I nod, already feeling like an insensitive tool. I should’ve realized what this visit did to her, but I was too busy being spooked out with this Culper Ring and Benedict Arnold hoo-hah.
“I’m sorry for surprising you like that,” I tell her.
She waves me off. That’s the least of her problems.
“So what’d he say?” I ask as I turn onto the poorly plowed streets of Martin Luther King Jr. Avenue. Clementine doesn’t even blink at the gang-tagged storefronts and the two burned-out cars on our right. Craning her neck to look out the back window, she still can’t take her eyes off the hospital. “When you first got there, did he seem—? Was he happy to see you?”
“Beecher, we can talk about anything you want—even the Benedict Arnold stuff—but please… don’t ask me about him.”
“I hear you, Clemmi. I do.
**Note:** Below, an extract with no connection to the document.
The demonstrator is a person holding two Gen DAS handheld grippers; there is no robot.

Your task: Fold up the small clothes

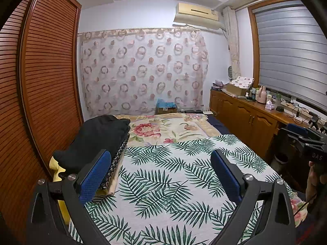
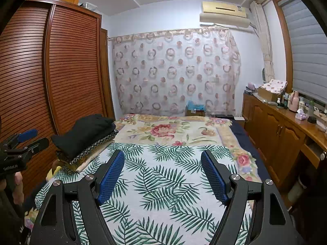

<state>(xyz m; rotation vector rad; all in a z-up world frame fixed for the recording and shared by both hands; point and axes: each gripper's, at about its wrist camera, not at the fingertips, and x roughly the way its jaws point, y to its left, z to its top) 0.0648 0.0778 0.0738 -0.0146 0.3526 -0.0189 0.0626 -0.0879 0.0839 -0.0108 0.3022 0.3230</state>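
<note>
1. Bedroom walls, a louvred wooden wardrobe [image 1: 40,81] and a circle-patterned curtain [image 1: 143,71] frame our view; a bed fills the middle, spread with a palm-leaf sheet [image 1: 173,183] over a floral blanket [image 1: 163,128].
2. We hold the left gripper [image 1: 163,175] above the leaf sheet, its jaws spread wide with nothing between the blue pads [image 1: 96,175].
3. We hold the right gripper [image 2: 163,175] likewise above the sheet, jaws spread and holding nothing.
4. We find the clothes in a stack at the bed's left edge, beside the wardrobe: a black garment [image 2: 87,134] on top, a dark patterned piece [image 2: 98,145] under it, and a pale layer [image 2: 90,161] at the bottom.
5. We judge the black garment to be soft, light and limp, thick enough to sag in folds; it should drape and slip rather than keep its shape when lifted.
6. We would take it by an edge or corner, one gripper on each side, pinching through a full fold so the pads bite cloth and not only the top layer.
7. We cannot tell what kind of garment it is, nor where its hems lie.
</note>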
And I’m not trying to push, but for a moment, think of what just happened. I mean, no matter who he was, I would still saw my left arm off to have even thirty seconds with my father—”
“Beecher, please. Don’t call him that,” she begs. “Especially around him.”
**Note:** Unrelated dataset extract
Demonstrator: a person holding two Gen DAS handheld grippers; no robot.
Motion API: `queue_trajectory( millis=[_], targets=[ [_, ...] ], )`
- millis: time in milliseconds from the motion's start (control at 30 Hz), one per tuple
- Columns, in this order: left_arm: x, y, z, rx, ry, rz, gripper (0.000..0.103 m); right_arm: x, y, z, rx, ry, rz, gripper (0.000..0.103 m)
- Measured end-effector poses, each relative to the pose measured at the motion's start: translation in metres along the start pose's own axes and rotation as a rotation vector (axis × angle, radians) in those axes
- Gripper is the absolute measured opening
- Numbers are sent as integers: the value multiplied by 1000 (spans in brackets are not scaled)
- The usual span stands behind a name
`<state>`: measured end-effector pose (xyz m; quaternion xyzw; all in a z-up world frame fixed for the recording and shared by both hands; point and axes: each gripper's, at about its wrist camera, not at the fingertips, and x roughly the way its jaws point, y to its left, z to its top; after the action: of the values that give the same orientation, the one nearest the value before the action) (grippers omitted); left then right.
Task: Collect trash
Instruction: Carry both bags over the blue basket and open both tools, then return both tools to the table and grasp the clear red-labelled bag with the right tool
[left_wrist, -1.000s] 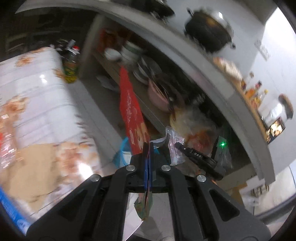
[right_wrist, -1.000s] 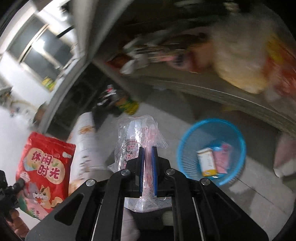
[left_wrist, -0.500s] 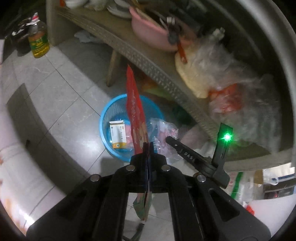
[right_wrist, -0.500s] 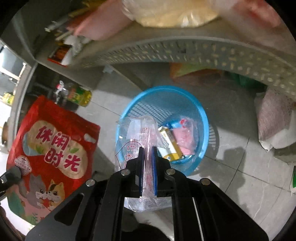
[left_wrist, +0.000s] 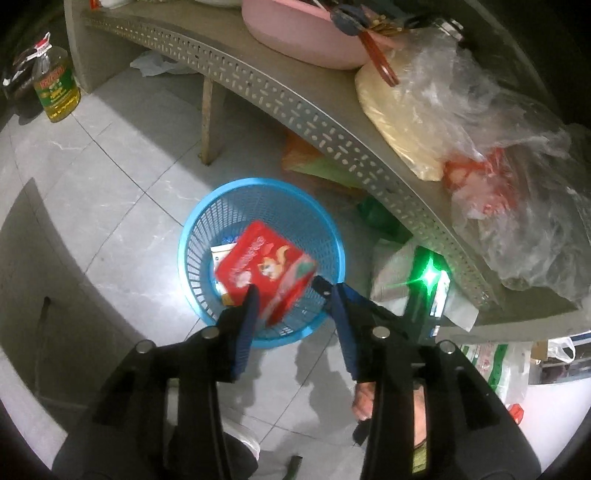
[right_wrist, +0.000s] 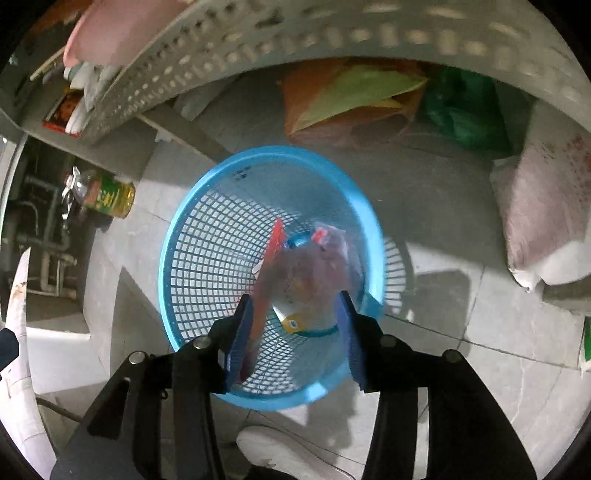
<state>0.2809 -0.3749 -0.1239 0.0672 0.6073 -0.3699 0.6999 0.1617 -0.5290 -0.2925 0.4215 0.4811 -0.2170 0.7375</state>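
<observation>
A blue mesh basket (left_wrist: 192, 236) stands on the tiled floor below a perforated shelf; it also shows in the right wrist view (right_wrist: 184, 229). My left gripper (left_wrist: 293, 295) is open above the basket. A red snack bag (left_wrist: 264, 266) with a cat picture is loose in front of the left gripper, over the basket. My right gripper (right_wrist: 295, 306) is open above the basket. A clear plastic bag (right_wrist: 317, 273) is blurred inside the basket beside the red bag's edge (right_wrist: 271, 254). A small yellow-and-white carton (right_wrist: 290, 317) lies in the basket.
A grey perforated shelf (left_wrist: 317, 122) carries a pink basin (left_wrist: 295, 33) and plastic bags (left_wrist: 480, 122). An oil bottle (left_wrist: 55, 92) stands on the floor at left. Orange and green bags (right_wrist: 354, 99) lie under the shelf. A white sack (right_wrist: 546, 214) lies at right.
Both grippers have opened. The red snack bag has left the left gripper and the clear plastic bag has left the right gripper; both are dropping into the blue basket.
</observation>
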Motion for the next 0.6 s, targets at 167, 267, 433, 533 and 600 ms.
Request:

I pretend to stare straight ahead, focusing on the road. But the way those last words hang in the air…
Especially around
him.
Clementine bends her knees, tightening her backward S and fighting to hold it together.
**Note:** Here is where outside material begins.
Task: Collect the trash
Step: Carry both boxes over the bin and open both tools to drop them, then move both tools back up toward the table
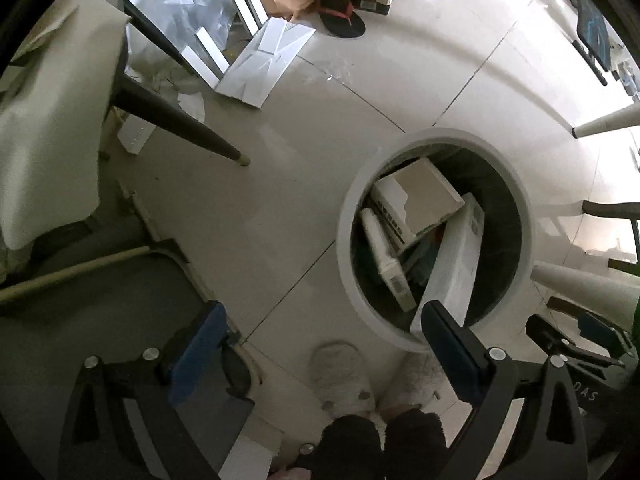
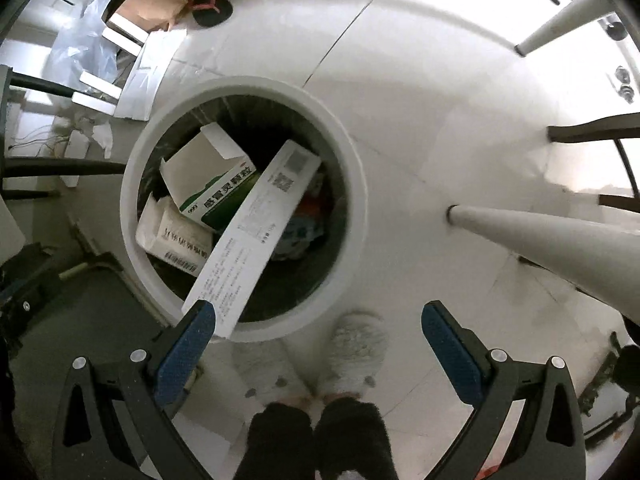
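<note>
A round white trash bin stands on the floor below both grippers. Inside lie a green and white medicine box, a second white box and some crumpled wrappers. A long white printed box leans in the bin, and its lower end sticks out over the rim, beside the left finger of my right gripper. That gripper is open and grips nothing. My left gripper hangs open and empty over the floor, left of the bin. In its view the long box ends by its right finger.
A person's fluffy white slippers and dark trouser legs stand just below the bin. Dark chair legs and white table legs flank it. White cardboard pieces, a plastic bag and a flip-flop lie farther off.
</note>
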`<control>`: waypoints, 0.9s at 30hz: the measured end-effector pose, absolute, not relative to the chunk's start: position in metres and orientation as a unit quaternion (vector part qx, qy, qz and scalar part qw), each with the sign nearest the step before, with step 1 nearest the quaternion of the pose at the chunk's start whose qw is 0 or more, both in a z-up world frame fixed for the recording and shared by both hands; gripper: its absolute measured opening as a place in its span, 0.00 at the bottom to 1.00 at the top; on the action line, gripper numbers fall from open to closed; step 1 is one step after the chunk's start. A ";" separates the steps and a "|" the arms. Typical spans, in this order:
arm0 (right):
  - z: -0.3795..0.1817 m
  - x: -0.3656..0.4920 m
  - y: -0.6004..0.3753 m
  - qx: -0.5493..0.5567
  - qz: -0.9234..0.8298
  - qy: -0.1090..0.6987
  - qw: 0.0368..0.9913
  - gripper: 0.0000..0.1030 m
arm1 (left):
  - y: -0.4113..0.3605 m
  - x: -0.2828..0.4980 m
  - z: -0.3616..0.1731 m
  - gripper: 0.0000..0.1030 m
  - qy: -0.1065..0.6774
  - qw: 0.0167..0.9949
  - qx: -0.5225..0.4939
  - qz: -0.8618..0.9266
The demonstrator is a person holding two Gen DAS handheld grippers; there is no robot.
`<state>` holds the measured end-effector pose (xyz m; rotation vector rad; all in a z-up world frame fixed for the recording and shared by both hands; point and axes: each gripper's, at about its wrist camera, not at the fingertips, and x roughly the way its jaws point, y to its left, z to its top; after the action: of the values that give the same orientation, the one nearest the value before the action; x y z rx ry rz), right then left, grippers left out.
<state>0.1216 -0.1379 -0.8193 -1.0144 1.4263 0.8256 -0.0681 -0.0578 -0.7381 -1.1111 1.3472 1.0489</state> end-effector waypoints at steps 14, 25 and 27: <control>-0.710 0.107 -0.166 -0.430 0.357 0.577 0.595 1.00 | -0.096 -0.072 -0.641 0.97 0.566 0.529 -0.444 0.450; -0.581 0.077 -0.188 -0.428 0.375 0.570 0.593 1.00 | -0.120 -0.093 -0.524 0.97 0.565 0.535 -0.426 0.462; -0.553 0.072 -0.190 -0.425 0.379 0.568 0.595 1.00 | -0.124 -0.098 -0.504 0.97 0.564 0.536 -0.422 0.465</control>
<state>0.0724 -0.1902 -0.5533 -0.9883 1.3188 0.8801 -0.0975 -0.1241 -0.5039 -1.0040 1.3428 1.1081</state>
“You never told him, did you?” I ask.
She doesn’t answer.
“He doesn’t know he’s your father?”
“I meant to. I was going to tell him,” she finally says, still staring in the rearview. “But then…” She shakes her head. “Didja know he speaks to the dead First Lady? When we were there… that’s who he was mumbling to. I read it in an article. I think he hides it from the nurses. They said he used to talk to his last victim as some desperate way to absolve himself.”
I sit with that one, not sure how to respond. But there’s still one piece that doesn’t make sense. “If you didn’t tell them you were a relative, how’d you even get in to see him?” I ask.
“Grad student. I told them I was writing a dissertation on complex psychosis,” she explains.
“And they just let you in?”
“It’s not up to the doctors. It’s up to the patient. Don’t forget, it’s been a decade. Nico doesn’t get too many visitors anymore. He okays whoever shows up.”
“But to be that close and not tell him who you are…”
“You should be thanking me,” she points out. “If I did, he probably would’ve called me Martha Washington.”
“That’s funny. I’m actually thinking about laughing at that.”
“Of course you are. You’re trying to get on my good side. Classic Benedict Arnold move.”
I shake my head, amazed at just how much the joke burrows under my skin. “Clemmi… you know I’d never betray you.”
She turns to me. A small appreciative grin lifts her cheeks. “Beecher, why’re you doing this?”
“Doing what?”
“Besides these past few months of emails, I haven’t spoken to you in fifteen years. You were cute in high school—in that quiet, smart, scared-of-me way—but we didn’t stay much in touch. Plus at your office, you’ve got the head of security ready to pin you for murder. So why’d you come here? Why’re you being so nice?”
Holding the wheel, I stare straight ahead, pretending to watch the road. “She was my fiancée.”
“Huh?”
“Before. You asked before who Iris was, and I said she was my
girlfriend.
She was my fiancée. The one. We sent out invitations. The table seating was done. On one night with a few cheap margaritas, we even started picking baby names. And yes, there are worse things, but when it all fell apart, it felt like she strangled and killed my entire life. Everything was dead. Anyway, I figure after all the honesty you’ve shown me, you at least earned that back.”
“So she
did
dump you for another guy?”
“Don’t push. We’re not being that honest yet,” I say.
She stays with the rearview, her head slightly swaying back and forth, like she’s whispering an imagined question to someone.
“I’m not a DJ,” she finally blurts.
“What?”
“For the radio station—I’m not a DJ,” Clementine says. “I sell ads. I’m just an ad sales rep. I-I thought you’d—I sell on-air ads for soft drinks, car dealerships, and in Virginia, we do a ton for places that help people addicted to chewing tobacco.”